Each line in the entries below that holds the string "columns" is to be listed.

> _Records from a data collection_

★ ★ ★

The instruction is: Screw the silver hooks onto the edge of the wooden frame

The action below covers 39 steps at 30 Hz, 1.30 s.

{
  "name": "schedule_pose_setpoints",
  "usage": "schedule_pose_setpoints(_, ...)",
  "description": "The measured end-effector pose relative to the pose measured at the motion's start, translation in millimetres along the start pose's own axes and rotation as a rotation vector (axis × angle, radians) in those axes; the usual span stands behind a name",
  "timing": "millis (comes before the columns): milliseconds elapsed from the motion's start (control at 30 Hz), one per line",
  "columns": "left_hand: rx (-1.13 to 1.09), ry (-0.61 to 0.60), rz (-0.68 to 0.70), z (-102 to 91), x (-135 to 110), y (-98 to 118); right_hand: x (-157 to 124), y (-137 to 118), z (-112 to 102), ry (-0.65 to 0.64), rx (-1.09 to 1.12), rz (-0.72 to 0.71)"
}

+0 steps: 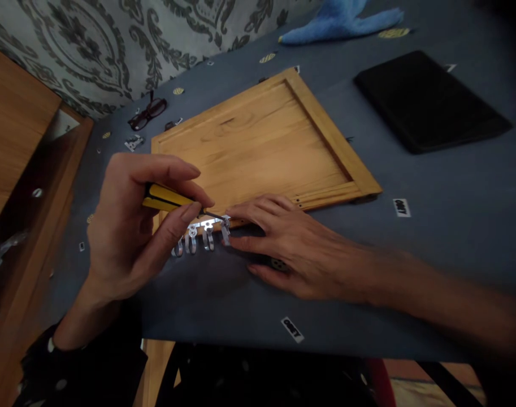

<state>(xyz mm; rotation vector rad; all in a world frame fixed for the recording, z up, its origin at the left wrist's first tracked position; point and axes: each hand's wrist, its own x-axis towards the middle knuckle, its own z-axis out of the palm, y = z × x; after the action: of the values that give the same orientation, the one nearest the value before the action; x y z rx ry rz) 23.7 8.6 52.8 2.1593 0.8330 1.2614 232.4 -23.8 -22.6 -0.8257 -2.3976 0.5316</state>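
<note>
My left hand [126, 226] is closed around a screwdriver [168, 198] with a yellow and black handle. Its thin shaft points right, and the tip meets the right end of a shiny metal hook rail [207, 225]. Several curved hooks hang from this rail, which lies along the near edge of a framed wooden panel [258, 147]. My right hand [291, 243] steadies the rail's right end, with one finger over the panel edge and another against the last hook. Whether a screw sits under the tip is too small to tell.
Behind the panel's left corner lie glasses [148, 113] and another small metal hook piece [134, 142]. A black tablet-like slab [431, 102] rests at the right, a blue plush toy [340, 22] at the back. Wooden furniture [20, 124] borders the blue-covered table [452, 226] on the left.
</note>
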Motion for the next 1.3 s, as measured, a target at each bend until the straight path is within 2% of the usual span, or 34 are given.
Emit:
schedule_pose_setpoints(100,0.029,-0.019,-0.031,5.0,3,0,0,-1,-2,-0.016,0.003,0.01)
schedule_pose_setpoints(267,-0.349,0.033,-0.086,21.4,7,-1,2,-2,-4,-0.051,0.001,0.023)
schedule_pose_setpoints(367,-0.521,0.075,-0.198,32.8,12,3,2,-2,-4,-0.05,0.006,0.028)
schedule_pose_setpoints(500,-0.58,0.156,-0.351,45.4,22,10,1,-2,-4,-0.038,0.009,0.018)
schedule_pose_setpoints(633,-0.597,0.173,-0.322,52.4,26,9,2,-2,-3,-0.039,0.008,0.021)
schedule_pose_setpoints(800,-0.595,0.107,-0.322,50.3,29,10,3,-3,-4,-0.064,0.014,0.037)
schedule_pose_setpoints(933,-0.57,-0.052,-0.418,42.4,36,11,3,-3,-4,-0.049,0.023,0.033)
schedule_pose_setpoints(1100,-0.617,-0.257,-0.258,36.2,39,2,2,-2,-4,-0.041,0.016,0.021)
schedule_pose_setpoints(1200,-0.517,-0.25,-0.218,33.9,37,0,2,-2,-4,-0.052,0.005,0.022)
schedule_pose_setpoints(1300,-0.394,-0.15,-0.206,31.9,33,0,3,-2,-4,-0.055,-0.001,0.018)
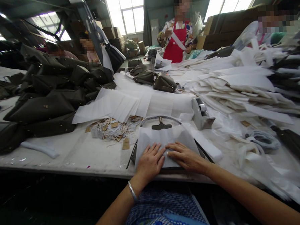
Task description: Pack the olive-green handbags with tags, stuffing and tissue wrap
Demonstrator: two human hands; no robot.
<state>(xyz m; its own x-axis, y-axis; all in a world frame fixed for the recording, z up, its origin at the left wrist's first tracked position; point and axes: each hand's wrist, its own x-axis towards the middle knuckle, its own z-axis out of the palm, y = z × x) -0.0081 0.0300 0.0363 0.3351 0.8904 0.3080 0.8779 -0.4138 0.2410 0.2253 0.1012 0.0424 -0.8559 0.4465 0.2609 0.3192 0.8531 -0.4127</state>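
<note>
A dark handbag [161, 126] lies at the table's front edge, with a white wrapping sheet [146, 139] spread over its body. The bag's flap tab and ring-shaped handle show beyond the sheet's far edge. My left hand [150, 161] rests flat on the sheet, fingers stretched out. Close beside it, my right hand [184, 156] also presses on the sheet with its fingers apart. Neither hand grips anything. Dark strips of the bag stick out on both sides of the sheet.
Stringed tags [113, 129] lie in a heap left of the bag. A tape dispenser [201, 114] stands to its right. Dark bags [44, 106] pile up at left, white sheets [238, 77] at right. A person in a red apron [176, 44] holds a white strip across the table.
</note>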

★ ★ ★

> _EXERCISE RESULT_
  "timing": "millis (comes before the columns): milliseconds elapsed from the motion's start (control at 30 Hz), one per line",
  "columns": "left_hand: rx (-1.13 to 1.09), ry (-0.61 to 0.60), rz (-0.68 to 0.70), z (-102 to 91), x (-135 to 110), y (-98 to 118); right_hand: x (-157 to 124), y (-137 to 118), z (-112 to 102), ry (-0.65 to 0.64), rx (-1.09 to 1.12), rz (-0.72 to 0.71)"

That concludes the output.